Tanta intimidade sensorial com a terra viva – uma reciprocidade tão pouco sentimental e respeitosa com o terreno mais do que humano – é a marca registrada de toda cultura oral profunda. É uma forma de inteligência encarnada, terrena, que hoje em dia está muito carente.
A Aliança para a Ética Selvagem trabalha para o rejuvenescimento da cultura oral – não para a exclusão da cultura alfabetizada, nem para a exclusão da cultura digital, mas sim sob essas camadas mais abstratas da sociedade, fornecendo seu solo e sustento necessários. Pois quando deixado a si mesmo, o intelecto literato, à deriva no jogo de sinais, esquece facilmente sua dependência do corpo e da terra que respira – como a mente digital, deslumbrada por suas próprias criações, muitas vezes se torna alheia ao ambiente sensual e animado. Desprovidas de fundamento, estas camadas abstractas e auto-reflexivas da consciência humana passam a acreditar na sua própria autonomia – e à medida que o fazem, começam a causar estragos na terra mais que humana.
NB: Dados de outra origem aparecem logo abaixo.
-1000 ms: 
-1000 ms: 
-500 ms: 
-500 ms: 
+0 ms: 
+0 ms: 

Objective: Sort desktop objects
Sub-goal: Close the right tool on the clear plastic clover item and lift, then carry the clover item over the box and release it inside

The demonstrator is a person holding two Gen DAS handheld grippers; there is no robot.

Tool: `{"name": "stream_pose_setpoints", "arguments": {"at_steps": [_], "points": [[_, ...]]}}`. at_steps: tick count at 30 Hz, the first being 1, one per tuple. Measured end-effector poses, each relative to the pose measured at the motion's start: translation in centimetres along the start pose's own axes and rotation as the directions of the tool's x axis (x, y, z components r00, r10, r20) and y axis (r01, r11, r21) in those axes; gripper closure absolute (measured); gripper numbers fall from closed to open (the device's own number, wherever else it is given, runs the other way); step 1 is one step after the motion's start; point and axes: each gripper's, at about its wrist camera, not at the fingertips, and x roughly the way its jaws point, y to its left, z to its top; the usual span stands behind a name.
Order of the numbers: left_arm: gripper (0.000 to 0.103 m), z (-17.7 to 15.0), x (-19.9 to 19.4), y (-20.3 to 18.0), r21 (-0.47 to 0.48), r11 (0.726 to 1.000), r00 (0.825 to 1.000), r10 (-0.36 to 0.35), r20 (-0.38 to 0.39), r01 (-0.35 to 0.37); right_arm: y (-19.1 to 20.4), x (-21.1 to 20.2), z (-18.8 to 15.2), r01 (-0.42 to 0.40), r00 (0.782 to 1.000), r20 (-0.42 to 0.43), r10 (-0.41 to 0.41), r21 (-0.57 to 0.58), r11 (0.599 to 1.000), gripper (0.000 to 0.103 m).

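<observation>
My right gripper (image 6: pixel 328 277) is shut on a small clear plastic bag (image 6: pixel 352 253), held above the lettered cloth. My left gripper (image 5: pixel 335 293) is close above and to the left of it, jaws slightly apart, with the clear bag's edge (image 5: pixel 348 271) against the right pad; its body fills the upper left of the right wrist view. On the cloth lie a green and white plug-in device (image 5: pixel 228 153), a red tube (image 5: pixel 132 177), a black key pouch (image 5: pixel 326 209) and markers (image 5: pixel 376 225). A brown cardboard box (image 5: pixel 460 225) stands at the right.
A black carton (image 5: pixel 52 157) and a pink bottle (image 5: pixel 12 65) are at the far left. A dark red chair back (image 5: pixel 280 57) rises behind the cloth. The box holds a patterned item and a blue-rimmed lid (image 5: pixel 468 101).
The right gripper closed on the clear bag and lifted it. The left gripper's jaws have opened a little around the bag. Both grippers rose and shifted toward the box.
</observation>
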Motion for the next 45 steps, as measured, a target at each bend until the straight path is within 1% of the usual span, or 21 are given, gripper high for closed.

A Aliança para a Ética Selvagem sustenta que nem a cultura cosmopolita da alfabetização nem a cultura globalizante da internet podem ser verdadeiramente sustentáveis (verdadeiramente nutritivas para a terra animada) até que ambas estejam enraizadas, mais uma vez, dentro de uma cultura oral próspera. Ou melhor, dentro de uma próspera diversidade de culturas orais, cada uma delas sintonizada com o pulso particular do seu lugar, cada uma expressão dinâmica do ecossistema local, ou biorregião, que ela habita.